Cookies are text strings that is used within the browser memory. In reality, cookies can store anything, as long as you follow these limitations:
- Do not store more than 20 cookies per domain.
- Do not store more than 4096 bytes per cookie.
Microsoft states that their browser can store at least 20 cookies per domain and at least 4096 bytes per cookies, but the official max size is 4k, so you should stick to this.
With this in mind, my proposal to stream objects into a cookie is probably not such a good idea. There is some overhead when streaming classes in C#, as the class definitions are also stored. However, if you observe the limits as described above, you should be fine. The following piece of code saved me a lot of time, that’s for sure.

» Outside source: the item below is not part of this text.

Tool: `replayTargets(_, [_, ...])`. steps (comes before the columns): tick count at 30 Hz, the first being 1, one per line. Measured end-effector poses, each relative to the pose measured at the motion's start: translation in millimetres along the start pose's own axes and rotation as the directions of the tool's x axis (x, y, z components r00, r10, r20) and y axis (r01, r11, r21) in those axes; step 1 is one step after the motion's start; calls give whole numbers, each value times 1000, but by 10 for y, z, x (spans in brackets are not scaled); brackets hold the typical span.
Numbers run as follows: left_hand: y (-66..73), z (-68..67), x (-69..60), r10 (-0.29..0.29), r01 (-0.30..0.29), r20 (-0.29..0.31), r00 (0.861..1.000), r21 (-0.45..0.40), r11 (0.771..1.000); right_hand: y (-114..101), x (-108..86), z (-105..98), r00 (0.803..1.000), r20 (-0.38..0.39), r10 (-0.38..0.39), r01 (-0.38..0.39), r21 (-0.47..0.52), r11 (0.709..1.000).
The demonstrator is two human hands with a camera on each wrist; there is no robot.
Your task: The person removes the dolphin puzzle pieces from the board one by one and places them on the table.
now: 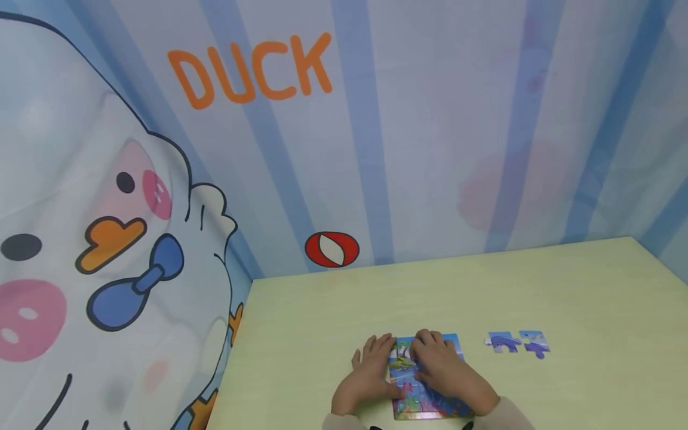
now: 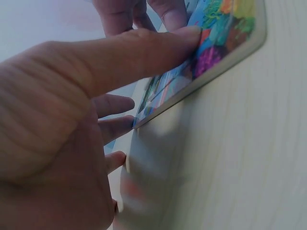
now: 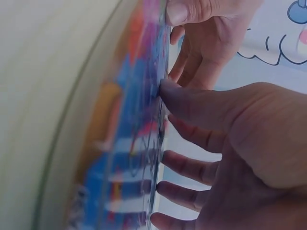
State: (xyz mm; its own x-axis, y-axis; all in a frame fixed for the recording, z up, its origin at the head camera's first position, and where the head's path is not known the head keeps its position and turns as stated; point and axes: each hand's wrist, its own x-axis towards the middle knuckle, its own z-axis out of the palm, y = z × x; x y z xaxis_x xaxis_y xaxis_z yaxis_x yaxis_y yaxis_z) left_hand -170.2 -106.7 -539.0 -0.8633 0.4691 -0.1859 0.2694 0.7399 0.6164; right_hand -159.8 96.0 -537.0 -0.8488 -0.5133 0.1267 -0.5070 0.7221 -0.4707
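1. The puzzle board [image 1: 421, 407] lies flat on the pale table [image 1: 586, 310], low in the head view and right of the middle, showing a bright sea picture.
2. Its far edge stands well apart from the table's back edge, and a broad stretch of tabletop separates it from the table's left side. The table's near edge is out of view.
3. The left hand [image 1: 366, 380] lies along the board's left side, fingers extended and spread, fingertips by that edge. Its thumb reaches over the border onto the picture; it does not grasp the board.
4. The right hand [image 1: 445, 369] lies over the board's right half, fingers apart and slightly bent. Thumb and fingertips touch the surface; no piece shows in its grasp.
5. To the right, past a strip of tabletop, lie a left loose piece [image 1: 502, 341] and a right loose piece [image 1: 534, 341], close together. Both carry purple and blue.
6. Behind the table hangs a blue-striped backdrop [image 1: 430, 149] with orange DUCK lettering [image 1: 300, 64]; a large white cartoon figure [image 1: 54, 149] fills the left.
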Motion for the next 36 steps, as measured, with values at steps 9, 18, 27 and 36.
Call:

The first function will store a made-up class (called MyClass) into a cookie:
using System;
using System.IO;
using System.Runtime.Serialization;
using System.Runtime.Serialization.Formatters.Binary;
using System.Web;
public void Store(MyClass myClass)
{
HttpCookie cookie = new HttpCookie("myCookie")
{
// Set the expiry date of the cookie to 15 years
Expires = DateTime.Now.AddYears(15)
};
Stream myStream = new MemoryStream();
try
{
// Create a binary formatter and serialize the
// myClass into the memorystream
IFormatter formatter = new BinaryFormatter();
formatter.Serialize(myStream, myClass);
// Go to the beginning of the stream and
// fill a byte array with the contents of the
// memory stream
myStream.Seek(0, SeekOrigin.Begin);
byte[] buffer = new byte[myStream.Length];
myStream.Read(buffer, 0, (int)myStream.Length);
// Store the buffer as a base64 string in the cookie
cookie.Value = Convert.ToBase64String(buffer);
// Add the cookie to the current http context
HttpContext.Current.Response.Cookies.Add(cookie);
}
finally
{
// ... and remember to close the stream
myStream.Close();
}
}
One thing to remember is that cookies store strings, not binary data. That’s why I have to convert the stream to a byte array, and convert the byte array to a base 64 string. This conversion introduces another overhead as base64 strings converts 3 bytes into 4 ASCII chars.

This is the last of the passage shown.